The sequence I did was:
Schematic Design / Site Planning / Building Systems / Structures / Building Design / Construction Documents / Programming, Planning & Practice
This sequence puts the more graphically focused test up front and then groups the synergies between Building Systems, Structures, and Building Design. CDs and Programming, Planning & Practice also tie well together. I highly recommend taking the Programming, Planning & Practice test last. Its questions mostly test experiential knowledge and cumulative information from the other six divisions.
2) What do you use to study?
My major study book was the ARE Review Manual by David Kent Ballast, FAIA, and Steven E. O’Hara, PE. www.ppi2pass.com I liked this book because it was just one book to tote around and the information was very thorough. Kaplan study materials are also very popular, but I felt their information was watered-down. I also used the Archiflash flashcards by Nalsa publishing. www.nalsa.com After I read the appropriate chapters, these flashcards were very helpful to go through and see what information I retained from the reading and what I needed to study more. To prepare for the graphic vignettes of each test you better have Solutions, Understanding the Graphic Vignettes of the Architect Registration Exam by Prof. Norman Dorf, AIA, and Nalsa Publishing. Beg, borrow or steal this book! I know I wouldn’t have passed the vignettes without it.
It all comes down to the fact that I chose what study materials and system worked best for me. I know I retain information best when I take notes while reading and review with flashcards. One of the keys to your success is knowing what works best for you and staying disciplined to that system.
3) How long did it take you to get them done?

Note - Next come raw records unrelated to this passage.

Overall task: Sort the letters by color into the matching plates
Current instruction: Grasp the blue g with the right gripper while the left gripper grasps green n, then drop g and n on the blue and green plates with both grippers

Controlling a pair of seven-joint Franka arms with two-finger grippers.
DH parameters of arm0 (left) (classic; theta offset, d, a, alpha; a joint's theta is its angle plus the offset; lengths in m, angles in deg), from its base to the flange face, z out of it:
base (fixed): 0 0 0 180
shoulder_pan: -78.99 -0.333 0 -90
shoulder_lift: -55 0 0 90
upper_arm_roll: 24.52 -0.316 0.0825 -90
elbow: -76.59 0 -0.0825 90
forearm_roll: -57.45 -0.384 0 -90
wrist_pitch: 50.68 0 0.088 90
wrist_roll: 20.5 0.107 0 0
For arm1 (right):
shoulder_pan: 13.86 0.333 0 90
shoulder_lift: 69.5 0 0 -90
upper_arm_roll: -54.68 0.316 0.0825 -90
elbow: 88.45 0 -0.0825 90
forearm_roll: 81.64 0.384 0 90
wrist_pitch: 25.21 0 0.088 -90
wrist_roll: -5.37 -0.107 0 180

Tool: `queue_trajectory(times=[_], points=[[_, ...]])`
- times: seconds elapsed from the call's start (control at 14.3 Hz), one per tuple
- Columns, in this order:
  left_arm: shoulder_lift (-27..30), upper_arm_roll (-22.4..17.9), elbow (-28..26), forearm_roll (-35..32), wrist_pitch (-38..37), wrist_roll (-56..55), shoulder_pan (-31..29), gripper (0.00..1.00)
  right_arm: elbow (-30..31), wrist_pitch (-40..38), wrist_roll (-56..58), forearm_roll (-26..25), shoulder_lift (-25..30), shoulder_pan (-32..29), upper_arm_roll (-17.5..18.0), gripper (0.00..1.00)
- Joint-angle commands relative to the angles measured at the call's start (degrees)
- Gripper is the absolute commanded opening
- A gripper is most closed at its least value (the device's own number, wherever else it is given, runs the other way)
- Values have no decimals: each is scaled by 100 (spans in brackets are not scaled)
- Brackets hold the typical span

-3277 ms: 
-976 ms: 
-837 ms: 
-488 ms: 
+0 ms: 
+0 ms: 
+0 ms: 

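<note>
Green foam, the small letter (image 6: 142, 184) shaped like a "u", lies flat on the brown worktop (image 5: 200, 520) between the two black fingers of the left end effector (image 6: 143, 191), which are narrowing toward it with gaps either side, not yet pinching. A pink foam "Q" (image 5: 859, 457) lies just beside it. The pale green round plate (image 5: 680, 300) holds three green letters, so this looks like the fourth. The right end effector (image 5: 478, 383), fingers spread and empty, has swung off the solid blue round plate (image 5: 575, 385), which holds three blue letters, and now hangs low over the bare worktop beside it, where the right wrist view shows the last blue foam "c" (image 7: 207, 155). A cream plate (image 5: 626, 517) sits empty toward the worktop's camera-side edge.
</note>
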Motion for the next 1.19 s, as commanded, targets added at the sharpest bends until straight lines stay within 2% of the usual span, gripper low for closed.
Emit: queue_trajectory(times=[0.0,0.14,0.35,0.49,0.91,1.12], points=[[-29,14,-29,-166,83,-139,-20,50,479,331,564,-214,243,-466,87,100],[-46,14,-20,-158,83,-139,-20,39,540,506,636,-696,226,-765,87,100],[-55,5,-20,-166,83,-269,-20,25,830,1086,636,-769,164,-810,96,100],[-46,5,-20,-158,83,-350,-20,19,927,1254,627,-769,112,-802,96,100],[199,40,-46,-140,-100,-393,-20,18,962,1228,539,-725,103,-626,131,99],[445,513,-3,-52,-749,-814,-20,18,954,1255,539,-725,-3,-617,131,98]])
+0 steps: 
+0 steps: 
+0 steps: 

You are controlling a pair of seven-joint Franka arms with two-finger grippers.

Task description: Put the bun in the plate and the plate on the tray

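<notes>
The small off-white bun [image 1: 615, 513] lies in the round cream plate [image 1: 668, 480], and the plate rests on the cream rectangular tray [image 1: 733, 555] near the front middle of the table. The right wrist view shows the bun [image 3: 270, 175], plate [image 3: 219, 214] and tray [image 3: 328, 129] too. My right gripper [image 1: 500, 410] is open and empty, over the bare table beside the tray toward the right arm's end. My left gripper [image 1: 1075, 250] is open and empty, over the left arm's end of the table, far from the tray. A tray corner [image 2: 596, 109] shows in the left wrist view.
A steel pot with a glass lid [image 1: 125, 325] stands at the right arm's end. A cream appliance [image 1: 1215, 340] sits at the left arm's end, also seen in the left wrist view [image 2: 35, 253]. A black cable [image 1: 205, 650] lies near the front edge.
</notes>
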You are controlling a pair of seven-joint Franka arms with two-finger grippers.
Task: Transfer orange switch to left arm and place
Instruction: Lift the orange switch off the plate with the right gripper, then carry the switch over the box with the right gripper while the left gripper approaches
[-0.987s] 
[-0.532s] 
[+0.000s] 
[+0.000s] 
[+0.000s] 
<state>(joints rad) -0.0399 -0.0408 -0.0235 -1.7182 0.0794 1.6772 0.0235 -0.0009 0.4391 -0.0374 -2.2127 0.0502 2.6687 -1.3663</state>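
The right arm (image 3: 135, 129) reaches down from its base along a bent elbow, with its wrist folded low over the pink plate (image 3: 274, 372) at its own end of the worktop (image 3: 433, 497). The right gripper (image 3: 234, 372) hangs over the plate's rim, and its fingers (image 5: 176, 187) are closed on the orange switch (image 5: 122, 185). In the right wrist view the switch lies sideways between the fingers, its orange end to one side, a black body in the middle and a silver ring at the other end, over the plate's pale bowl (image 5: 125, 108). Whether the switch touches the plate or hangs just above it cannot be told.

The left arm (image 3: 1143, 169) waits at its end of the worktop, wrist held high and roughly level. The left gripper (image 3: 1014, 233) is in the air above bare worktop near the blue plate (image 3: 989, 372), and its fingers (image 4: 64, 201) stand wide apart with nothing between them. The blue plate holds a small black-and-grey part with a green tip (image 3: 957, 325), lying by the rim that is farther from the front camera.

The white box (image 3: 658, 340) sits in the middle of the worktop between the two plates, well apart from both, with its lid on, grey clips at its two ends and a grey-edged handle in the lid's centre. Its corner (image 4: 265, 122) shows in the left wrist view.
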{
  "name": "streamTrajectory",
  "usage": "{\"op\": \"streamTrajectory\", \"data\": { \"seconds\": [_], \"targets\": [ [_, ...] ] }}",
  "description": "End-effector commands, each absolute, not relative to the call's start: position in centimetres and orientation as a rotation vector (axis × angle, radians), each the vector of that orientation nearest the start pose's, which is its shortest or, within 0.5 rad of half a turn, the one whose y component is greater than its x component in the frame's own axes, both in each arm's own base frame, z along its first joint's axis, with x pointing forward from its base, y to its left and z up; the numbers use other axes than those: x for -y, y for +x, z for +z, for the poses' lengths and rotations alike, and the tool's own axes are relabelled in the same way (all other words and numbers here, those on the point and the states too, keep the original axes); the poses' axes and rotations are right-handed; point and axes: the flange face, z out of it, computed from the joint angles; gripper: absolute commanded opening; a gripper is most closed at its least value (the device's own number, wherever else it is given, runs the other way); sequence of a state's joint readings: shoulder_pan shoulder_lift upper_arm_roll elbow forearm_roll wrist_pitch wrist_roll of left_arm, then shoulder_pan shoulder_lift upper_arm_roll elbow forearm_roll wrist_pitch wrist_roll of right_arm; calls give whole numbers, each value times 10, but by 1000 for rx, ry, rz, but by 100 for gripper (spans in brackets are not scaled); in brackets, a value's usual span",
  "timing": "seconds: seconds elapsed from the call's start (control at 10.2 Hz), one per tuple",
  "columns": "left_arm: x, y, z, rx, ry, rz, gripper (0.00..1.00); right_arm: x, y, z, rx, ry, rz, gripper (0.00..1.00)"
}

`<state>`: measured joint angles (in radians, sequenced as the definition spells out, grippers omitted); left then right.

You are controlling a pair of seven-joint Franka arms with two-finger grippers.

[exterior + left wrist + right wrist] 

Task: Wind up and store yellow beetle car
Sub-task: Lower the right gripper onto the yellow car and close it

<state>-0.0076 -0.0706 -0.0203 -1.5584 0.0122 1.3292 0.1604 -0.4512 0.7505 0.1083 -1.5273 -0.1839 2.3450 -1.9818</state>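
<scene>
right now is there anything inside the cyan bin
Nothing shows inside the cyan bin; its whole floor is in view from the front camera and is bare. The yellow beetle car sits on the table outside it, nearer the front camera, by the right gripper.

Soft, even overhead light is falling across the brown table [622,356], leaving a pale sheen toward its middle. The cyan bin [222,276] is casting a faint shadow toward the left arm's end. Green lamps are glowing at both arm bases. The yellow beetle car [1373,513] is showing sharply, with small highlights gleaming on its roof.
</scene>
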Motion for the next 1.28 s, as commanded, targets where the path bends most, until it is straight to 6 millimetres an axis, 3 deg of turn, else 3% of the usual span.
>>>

Ten months. I took four exams while employed and the final three after I was laid-off. For those who are unemployed, there’s no time like the present to get these tests done and out of the way! Find a way to finance the expenses for the tests and study materials and set a schedule to take the exams. See it as an investment into your career. The good news is you will most likely get through the process quicker than if you were employed. As for those who are employed, I bet you see the exams as something you should do but can’t find the time? Well here’s my advice: make the time and, for-the-love-of-Pete, schedule a test before you start studying. So many times I’ve seen peers continually put off taking the next exam because of one excuse after the next. They say they’ll schedule the test when they’re ready to take it, but then where is the pressure to study? Look at your project schedule; be systematic about what day you take it (I recommend Mondays) and how many weekends you’ll give yourself to study. To keep your sanity (and your now semi-neglected friends) make sure to take at least a week off before starting to study for the next exam.
It can be a bit daunting at first to sort through all the resources and forums available for studying for the AREs. Take a few weeks to gather the information and make a plan of action. Life will get in the way too so remember to take it in stride. Plan the Work, Work the Plan.